Open letter: 24 July 2004
Dear Mr Stein, Mr Bonser, Professor Jeevanandam, Dr Ketchin, Mr Boswell, Professor Maples, Sharon, Ms Lody and Amy,
Alan came out of surgery around 10 p.m. last night after approximately 14 hours in theatre – which I thought was quite remarkable because it was suggested it could take two days. He’s now in Intensive Care and it will take two or three days to know if there are any complications such as paralysis or kidney failure. Mr Bonser told me that all went according to plan. There has been no phone call during the night, which means Alan has survived his first night. He is a fighter and deserved this chance to live.
It has been the most traumatic 16-month ordeal to secure this operation to save Alan’s life. He is asleep now and can finally rest and try to get well again. I am totally drained, physically, mentally and emotionally, but all I can think of now is: thank God he hasn’t got an aneurysm any more and is still alive. Thank God for Mr Bonser.
I have seen two completely different sides to aneurysms now – my father died suddenly of a ruptured aneurysm seven years ago not even knowing it was there – a terrible death. Alan and I have had to fight every step of the way to have his aneurysm repaired – a fight that has destroyed us both and shouldn’t even have been necessary. He should have been referred to Mr Bonser 16 months ago. And now there is my mother who knows she has an aneurysm but won’t have to fight for her operation as we did with Alan, because she’s already under the care of Mr Bonser. She knew of her aneurysm just three weeks ago and is already scheduled to begin treatment starting next Tuesday. The difference is so clear to see. Why wasn’t Alan treated like this?

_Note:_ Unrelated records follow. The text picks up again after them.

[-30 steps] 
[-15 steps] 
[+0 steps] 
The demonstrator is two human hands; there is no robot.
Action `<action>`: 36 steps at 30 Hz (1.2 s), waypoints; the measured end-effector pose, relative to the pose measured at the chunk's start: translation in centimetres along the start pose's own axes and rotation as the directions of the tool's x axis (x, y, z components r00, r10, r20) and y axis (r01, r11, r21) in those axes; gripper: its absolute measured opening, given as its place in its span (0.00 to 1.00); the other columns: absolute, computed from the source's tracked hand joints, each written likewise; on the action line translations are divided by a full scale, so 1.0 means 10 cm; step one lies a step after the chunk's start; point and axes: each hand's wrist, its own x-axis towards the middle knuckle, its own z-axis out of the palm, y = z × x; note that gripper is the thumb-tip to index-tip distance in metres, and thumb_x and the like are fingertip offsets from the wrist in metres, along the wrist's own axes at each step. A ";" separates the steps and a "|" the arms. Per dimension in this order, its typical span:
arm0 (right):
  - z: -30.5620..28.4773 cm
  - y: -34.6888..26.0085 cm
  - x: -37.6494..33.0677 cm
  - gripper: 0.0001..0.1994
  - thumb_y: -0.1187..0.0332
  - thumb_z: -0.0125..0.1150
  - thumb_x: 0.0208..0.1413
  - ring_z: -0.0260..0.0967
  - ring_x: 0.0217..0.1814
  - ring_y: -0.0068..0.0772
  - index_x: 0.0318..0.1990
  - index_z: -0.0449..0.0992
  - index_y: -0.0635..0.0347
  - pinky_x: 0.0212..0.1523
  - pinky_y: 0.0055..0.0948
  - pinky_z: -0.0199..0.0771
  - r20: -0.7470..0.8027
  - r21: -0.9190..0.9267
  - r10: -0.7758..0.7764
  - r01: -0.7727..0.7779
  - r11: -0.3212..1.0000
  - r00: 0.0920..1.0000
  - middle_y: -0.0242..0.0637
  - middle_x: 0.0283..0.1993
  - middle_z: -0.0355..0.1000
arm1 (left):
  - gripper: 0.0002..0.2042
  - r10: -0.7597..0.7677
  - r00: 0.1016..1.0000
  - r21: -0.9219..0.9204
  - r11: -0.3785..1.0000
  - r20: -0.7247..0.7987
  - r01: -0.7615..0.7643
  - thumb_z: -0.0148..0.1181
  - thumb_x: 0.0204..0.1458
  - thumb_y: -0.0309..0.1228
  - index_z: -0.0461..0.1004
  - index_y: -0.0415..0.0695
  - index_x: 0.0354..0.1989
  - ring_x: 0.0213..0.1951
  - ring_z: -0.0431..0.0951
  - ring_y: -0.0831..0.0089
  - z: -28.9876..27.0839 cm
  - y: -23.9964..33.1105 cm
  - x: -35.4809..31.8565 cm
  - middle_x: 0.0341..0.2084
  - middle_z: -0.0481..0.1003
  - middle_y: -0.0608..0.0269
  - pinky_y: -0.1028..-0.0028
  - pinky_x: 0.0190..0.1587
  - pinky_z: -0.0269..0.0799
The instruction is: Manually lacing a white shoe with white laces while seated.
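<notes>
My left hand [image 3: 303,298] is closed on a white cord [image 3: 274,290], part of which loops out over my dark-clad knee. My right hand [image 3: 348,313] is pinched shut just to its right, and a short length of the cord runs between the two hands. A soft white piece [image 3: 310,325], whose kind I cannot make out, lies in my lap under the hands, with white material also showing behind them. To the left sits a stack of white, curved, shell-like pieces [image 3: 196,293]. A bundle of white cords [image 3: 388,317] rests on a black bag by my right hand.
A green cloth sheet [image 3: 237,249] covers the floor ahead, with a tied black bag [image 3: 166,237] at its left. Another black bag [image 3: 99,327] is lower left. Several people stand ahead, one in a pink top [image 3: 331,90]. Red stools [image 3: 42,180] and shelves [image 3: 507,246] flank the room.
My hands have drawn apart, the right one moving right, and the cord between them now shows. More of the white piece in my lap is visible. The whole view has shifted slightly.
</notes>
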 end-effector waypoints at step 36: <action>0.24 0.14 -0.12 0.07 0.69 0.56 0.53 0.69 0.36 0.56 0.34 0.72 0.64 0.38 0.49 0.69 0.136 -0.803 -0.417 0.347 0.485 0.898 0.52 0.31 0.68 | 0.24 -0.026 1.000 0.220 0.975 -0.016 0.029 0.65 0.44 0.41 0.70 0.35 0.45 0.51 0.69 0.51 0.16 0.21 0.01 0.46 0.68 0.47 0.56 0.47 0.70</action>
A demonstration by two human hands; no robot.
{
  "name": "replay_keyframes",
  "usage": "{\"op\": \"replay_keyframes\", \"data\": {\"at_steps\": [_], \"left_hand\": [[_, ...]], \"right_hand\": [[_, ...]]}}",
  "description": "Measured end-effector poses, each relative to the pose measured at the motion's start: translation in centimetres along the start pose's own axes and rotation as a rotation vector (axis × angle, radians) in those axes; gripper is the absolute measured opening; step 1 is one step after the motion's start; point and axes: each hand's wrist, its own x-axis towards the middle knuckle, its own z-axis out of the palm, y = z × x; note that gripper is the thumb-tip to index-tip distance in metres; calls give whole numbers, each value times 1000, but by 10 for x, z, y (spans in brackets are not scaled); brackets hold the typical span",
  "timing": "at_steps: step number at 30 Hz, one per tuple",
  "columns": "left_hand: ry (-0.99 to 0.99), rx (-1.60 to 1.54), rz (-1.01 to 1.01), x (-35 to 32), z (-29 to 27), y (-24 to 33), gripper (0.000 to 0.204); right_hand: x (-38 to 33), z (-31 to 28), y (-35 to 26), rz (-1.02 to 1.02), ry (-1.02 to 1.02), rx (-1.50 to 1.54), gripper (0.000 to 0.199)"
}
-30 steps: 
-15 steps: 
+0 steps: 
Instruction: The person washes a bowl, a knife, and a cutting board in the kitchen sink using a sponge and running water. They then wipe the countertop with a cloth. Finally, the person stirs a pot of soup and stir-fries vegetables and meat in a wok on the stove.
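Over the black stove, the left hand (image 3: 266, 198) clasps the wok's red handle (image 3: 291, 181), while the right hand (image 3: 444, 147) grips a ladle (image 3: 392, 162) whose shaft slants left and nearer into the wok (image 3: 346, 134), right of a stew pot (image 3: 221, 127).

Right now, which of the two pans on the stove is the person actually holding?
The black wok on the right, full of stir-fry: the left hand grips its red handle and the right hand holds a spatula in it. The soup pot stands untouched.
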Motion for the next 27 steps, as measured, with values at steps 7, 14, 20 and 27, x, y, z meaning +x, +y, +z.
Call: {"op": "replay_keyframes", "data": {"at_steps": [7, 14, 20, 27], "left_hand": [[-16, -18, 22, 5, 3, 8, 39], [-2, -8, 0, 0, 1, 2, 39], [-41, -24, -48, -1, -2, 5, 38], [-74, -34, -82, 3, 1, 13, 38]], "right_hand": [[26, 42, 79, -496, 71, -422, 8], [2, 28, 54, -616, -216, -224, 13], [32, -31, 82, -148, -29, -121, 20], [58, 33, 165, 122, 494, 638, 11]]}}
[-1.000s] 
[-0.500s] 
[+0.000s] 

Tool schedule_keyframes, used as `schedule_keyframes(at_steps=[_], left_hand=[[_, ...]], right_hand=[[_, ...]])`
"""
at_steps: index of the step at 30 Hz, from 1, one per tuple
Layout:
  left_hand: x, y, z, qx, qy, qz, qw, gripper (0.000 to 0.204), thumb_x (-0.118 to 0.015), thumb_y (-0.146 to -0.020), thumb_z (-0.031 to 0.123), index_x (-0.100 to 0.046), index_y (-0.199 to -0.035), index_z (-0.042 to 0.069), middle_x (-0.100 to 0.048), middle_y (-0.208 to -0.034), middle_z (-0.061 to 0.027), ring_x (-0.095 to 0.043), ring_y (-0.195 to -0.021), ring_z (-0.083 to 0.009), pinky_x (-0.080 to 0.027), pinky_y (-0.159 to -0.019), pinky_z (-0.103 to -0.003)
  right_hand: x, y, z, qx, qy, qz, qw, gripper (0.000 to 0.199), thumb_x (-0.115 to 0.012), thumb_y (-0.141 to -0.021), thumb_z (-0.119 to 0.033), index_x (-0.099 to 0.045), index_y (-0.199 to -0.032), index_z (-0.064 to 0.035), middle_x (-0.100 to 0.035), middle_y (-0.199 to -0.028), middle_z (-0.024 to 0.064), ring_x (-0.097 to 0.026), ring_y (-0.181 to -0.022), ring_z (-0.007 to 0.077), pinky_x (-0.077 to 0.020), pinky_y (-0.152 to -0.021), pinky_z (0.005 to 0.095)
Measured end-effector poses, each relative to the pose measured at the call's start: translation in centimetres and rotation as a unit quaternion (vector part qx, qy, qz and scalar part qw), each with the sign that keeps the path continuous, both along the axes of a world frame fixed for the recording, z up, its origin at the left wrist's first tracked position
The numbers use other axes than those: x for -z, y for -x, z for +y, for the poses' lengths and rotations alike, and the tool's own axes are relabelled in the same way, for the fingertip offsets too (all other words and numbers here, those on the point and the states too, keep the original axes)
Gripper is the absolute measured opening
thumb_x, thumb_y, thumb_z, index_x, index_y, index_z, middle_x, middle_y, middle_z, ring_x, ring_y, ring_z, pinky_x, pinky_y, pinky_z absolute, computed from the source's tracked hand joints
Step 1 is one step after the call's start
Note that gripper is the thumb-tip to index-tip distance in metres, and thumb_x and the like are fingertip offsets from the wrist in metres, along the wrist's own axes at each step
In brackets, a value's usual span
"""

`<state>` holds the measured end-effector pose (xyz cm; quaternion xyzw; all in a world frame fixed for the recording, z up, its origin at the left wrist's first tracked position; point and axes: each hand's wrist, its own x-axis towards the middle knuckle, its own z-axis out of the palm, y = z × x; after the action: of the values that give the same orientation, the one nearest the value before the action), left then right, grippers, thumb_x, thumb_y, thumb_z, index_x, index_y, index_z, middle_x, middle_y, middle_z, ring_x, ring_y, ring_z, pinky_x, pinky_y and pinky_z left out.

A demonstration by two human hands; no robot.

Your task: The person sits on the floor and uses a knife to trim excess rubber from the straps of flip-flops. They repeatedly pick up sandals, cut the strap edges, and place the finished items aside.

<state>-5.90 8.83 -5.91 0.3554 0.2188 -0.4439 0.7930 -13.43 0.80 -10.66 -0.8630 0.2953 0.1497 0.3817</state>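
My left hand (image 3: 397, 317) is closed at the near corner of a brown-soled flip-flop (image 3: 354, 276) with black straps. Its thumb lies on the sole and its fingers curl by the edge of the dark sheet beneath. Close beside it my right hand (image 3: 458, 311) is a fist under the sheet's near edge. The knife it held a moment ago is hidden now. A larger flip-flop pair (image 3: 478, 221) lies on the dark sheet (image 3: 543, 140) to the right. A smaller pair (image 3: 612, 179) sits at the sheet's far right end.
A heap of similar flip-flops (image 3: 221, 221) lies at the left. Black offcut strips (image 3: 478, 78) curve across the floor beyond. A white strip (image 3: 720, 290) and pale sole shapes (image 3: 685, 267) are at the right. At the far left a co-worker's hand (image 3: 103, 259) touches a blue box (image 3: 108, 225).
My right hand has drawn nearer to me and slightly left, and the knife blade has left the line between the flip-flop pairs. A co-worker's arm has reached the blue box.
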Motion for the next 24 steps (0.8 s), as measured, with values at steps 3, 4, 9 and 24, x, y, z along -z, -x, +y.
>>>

I hope no one ever has to go through the kind of trauma we’ve had to endure to try to save Alan. The hardest part for him is still to come – he has to try to mend from this massive surgery – but he is very strong willed and pretty healthy and I am certain we have God on our side. And Mr Bonser was totally confident about his ability to perform this operation, which put Alan in the right frame of mind to undergo surgery with him.
Once Alan is physically mended he will be left with the most terrible emotional scars as he asks himself how this was allowed to happen. Why did his consultant at the LRI send him home to die 16 months ago and ruin both our lives? Why did we have to fight like this? He could so easily have died. Why did I have to seek help from the USA because no one in this country could be bothered to help us? Had it not been for the wonderful Professor Jeevanandam in Chicago, none of this would have been possible. He saved Alan long before Mr Bonser did by giving him the most important ingredient to see this through to the end – Hope. He gave Alan the will to live.
Had it also not been for the invaluable Aneurysm Support Site hosted by Professor Maples at the University of West Georgia then none of this would have been possible either.
Something needs to be done to ensure this never happens to anyone else. It is impossible to describe the despair we have endured for the past 16 months.
Sincerely, I thank you all for your part in helping to save Alan.